A Perennial Favorite - Polpette al Forno
I poured this during the few days when R was home from Santa Cruz before we picked up D from Berkeley. When I asked what he wanted for dinner, 'meatballs' was the answer. Done. I also served that arancini and a green salad to round out the table.
1-1/2 pounds ground beef
1/2 cup organic raisins
3 anchovy fillets
2 Tablespoons balsamic vinegar
1 Tablespoon minced garlic
1 Tablespoon capers
Also needed: baking sheet, parchment paper
1 organic onion, peeled and diced
1/4 cup raisins
1 cup tomato sauce
1/2 cup wine (I used some leftover red)
1 tomato, thinly sliced
freshly ground salt, as needed
freshly ground pepper, as needed
About an hour before you want to cook - or longer if you need to - place the raisins and anchovies in a small container. Pour the vinegar over the top and let stand. When you're ready to cook, place the raisins, anchovies, and vinegar in a blender or food processor and pulse a few times to break down the raisins.

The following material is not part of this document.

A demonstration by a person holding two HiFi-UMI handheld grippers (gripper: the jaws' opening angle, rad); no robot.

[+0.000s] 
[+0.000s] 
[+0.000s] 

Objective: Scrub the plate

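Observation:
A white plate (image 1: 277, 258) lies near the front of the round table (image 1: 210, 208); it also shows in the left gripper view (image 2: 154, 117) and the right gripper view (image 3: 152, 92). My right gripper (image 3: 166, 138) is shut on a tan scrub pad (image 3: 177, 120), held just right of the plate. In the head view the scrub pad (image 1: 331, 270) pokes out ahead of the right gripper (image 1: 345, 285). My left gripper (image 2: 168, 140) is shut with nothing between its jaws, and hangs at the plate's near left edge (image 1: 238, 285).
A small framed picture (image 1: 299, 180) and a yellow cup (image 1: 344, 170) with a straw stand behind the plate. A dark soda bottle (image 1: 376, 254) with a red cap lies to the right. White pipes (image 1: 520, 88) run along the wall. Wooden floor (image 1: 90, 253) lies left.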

Place the ground beef in a mixing bowl along with the raisin mixture. Add the garlic and capers. Use your hands to mix everything together until well-incorporated.
Preheat oven to 375 degrees Fahrenheit. Line a baking sheet with parchment paper.
Form meatballs and place them on the prepared baking sheet. I opted to make these large, probably two heaping tablespoons each. I made twelve out of the pound and a half of meat.
Place tray in the oven and bake for 35 to 40 minutes. The meatballs should be firm to the touch and lightly browned. While they bake, make the sauce.
In a large skillet, warm a glug or two of olive oil. Add in the onions and raisins. Cook until the onions and cook until they begin to soften and turn translucent.
Pour in the sauce and wine. Stir to combine and lay the slices of tomatoes over the top. Cover the pan and simmer until the meatballs are ready.
Drop the cooked meatballs into the sauce. Simmer for a few minutes and turn to coat the meatballs with sauce.
To serve, place the meatballs on a platter or individual serving plates. Spoon the sauce over the top. Serve immediately.